Posted in Journalism by Adam Westbrook on April 9, 2010

Image credit: DavidDMuir (cc)

How much money has your website made you recently?

For all but the lucky ones, the figure is rarely enough to buy a latte, let alone support a family. And for all but the smart ones, the figure is usually from Google Adwords revenue.

Here’s the crunch: journalists running their own websites, whether they’re hyperlocal blogs,  online magazines or video sites are getting it wrong. They think there’s only one way to make money from a website – advertising. It’s how newspapers do it, so why should they think any different?

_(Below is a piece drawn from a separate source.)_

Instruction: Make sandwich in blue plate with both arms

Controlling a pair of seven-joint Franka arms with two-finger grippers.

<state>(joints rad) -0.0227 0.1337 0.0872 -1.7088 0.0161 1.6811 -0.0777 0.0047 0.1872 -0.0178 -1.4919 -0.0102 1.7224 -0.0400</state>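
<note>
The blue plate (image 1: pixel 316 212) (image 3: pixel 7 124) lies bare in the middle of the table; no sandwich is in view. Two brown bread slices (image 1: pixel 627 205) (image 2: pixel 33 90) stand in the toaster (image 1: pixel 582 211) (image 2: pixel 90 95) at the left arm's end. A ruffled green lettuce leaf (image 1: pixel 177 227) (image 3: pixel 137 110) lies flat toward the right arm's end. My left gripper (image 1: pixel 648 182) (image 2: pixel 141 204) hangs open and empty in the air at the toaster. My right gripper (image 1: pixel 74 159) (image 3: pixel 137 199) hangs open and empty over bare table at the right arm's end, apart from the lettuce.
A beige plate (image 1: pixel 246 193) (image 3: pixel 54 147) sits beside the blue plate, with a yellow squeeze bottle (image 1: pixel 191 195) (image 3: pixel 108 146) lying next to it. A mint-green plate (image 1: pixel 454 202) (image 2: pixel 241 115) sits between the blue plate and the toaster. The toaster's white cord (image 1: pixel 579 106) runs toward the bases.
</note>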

Actually, running a website for profit isn’t about building an audience of millions and raking in the ad revenue. For most of us, even the top niche bloggers, your audience will be in the thousands, not the millions. And that just doesn’t pay.

Doing it right

I was kindly invited to speak London’s prestigious Frontline Club this week, on how to make it as a freelancer in the modern age. Speaking alongside me was the inspiring Deborah Bonello, a journalist who actually has made money from her website, without using ad revenue at all.

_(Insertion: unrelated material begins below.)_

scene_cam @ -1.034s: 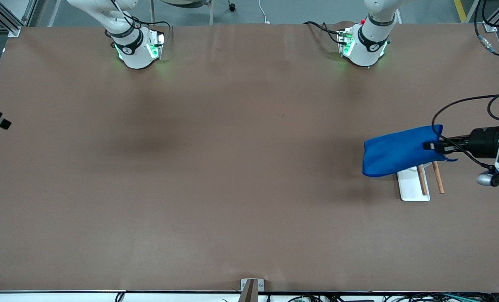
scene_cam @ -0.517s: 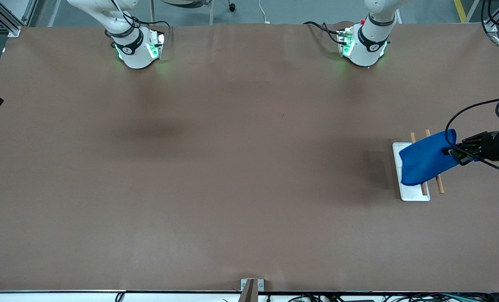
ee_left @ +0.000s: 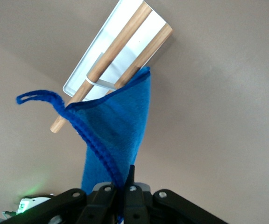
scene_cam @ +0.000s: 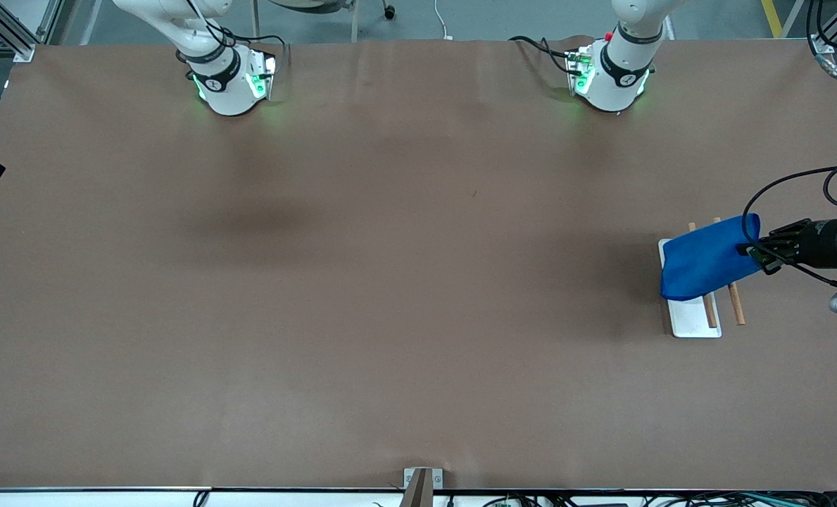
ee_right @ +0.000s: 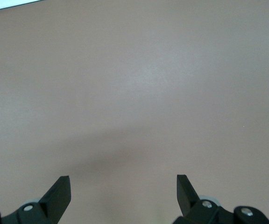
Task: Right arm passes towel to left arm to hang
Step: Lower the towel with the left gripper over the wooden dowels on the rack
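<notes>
Left hand (scene_cam: 754, 250) pinched the soft, limp towel (scene_cam: 703, 267) by its hem over the rack (scene_cam: 693, 320). Right hand (ee_right: 123, 192) waited, splayed wide, over the bare desk (scene_cam: 390, 282); clockwise, towel hung toward nine o'clock.

Left gripper (scene_cam: 754, 249) swung the towel (scene_cam: 707, 258) from beside the rack (scene_cam: 693, 320) to over its rods, then edged it slightly toward the bases.

No readable text shows in any view. No labels, brands, numbers or signs can be made out.
</notes>
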You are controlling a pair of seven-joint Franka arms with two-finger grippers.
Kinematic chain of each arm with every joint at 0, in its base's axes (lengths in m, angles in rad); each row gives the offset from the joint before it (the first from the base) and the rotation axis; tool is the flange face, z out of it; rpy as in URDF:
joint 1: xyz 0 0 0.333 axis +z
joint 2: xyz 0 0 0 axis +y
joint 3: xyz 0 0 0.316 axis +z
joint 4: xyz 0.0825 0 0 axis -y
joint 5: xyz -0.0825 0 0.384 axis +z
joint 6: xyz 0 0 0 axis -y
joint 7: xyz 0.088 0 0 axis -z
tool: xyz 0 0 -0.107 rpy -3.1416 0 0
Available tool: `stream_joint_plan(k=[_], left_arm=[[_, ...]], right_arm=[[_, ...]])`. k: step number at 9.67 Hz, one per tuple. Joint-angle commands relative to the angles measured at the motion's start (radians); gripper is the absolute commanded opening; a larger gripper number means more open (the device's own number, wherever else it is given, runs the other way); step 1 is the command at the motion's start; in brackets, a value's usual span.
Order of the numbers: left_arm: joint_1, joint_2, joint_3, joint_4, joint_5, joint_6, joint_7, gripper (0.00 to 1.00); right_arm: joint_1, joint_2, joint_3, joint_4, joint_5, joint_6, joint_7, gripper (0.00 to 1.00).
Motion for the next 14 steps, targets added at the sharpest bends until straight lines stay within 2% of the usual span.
stream_joint_plan(k=[1,2,4,6,9,14], left_arm=[[0.047,0.028,-0.004,-0.027,0.022,0.053,0.036,0.00],[0.067,0.035,-0.004,-0.029,0.022,0.070,0.055,0.00],[0.090,0.058,-0.003,-0.029,0.024,0.092,0.071,0.00],[0.122,0.087,-0.004,-0.029,0.072,0.115,0.128,0.00],[0.179,0.115,-0.003,-0.029,0.077,0.141,0.219,0.00],[0.234,0.178,-0.003,-0.024,0.077,0.176,0.265,0.00]], right_arm=[[-0.004,0.035,0.006,0.084,-0.021,-0.090,-0.011,1.00],[-0.004,0.078,0.004,0.146,-0.016,-0.115,-0.013,1.00],[-0.004,0.078,0.006,0.147,-0.010,-0.111,-0.011,1.00],[-0.006,0.078,0.006,0.133,-0.005,-0.087,-0.011,1.00],[-0.007,0.078,0.006,0.104,-0.004,-0.033,-0.013,1.00],[-0.010,0.078,0.004,0.102,-0.002,-0.038,-0.013,1.00]])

In 2007, realising she wasn’t doing the journalism she dreamed of, she packed her bags and moved to Mexico, to carry out what she called “an experiment in digital journalism”. She set up MexicoReporter.com, a website which would be the foundation of her business. Starting life as a free wordpress blog (like this one) Deborah spent months filling it with content, covering stories all over the country.

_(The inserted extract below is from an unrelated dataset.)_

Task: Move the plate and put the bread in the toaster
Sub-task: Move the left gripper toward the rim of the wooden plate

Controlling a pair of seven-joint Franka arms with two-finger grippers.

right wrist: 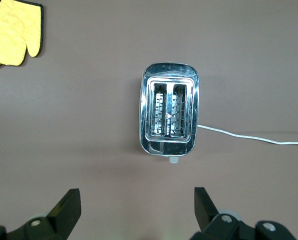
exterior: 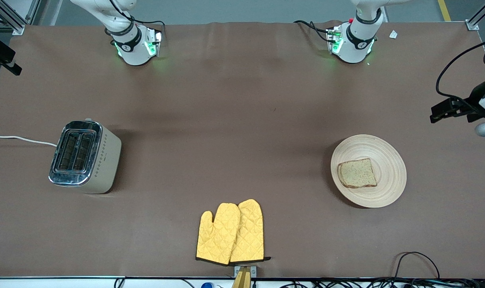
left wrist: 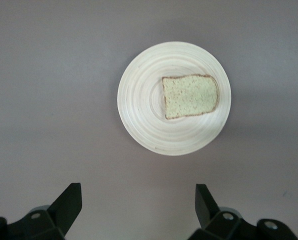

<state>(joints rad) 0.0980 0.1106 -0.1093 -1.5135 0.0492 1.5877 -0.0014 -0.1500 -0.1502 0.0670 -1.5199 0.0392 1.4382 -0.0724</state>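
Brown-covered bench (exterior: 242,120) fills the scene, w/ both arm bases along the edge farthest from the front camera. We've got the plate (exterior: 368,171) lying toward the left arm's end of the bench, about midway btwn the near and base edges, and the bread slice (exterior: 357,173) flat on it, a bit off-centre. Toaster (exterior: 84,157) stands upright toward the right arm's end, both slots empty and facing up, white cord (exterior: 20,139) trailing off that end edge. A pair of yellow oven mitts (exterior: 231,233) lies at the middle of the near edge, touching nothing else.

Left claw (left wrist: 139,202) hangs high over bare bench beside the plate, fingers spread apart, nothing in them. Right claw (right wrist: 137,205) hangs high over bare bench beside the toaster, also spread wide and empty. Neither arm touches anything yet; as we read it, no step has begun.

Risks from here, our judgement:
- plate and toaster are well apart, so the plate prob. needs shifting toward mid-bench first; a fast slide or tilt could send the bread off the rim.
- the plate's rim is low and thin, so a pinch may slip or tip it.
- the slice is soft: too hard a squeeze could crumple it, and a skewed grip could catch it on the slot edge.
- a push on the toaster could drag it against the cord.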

It became hugely popular with the English speaking expats in Mexico, of which Deborah estimated there are more than a million from the USA alone.

If you ask Deborah how much she made from ad revenue, chances are the amount would be small. But if you ask her how much her website has made her: she’d answer ‘a lot’. By putting loads of free content online she had a strong portfolio to show editors when she approached them with stories. Before long she was getting commissions, and shortly after a retainer from the LA Times.

Now based in London, she’s landed a great gig with the Financial Times. In other words, her website has made her thousands.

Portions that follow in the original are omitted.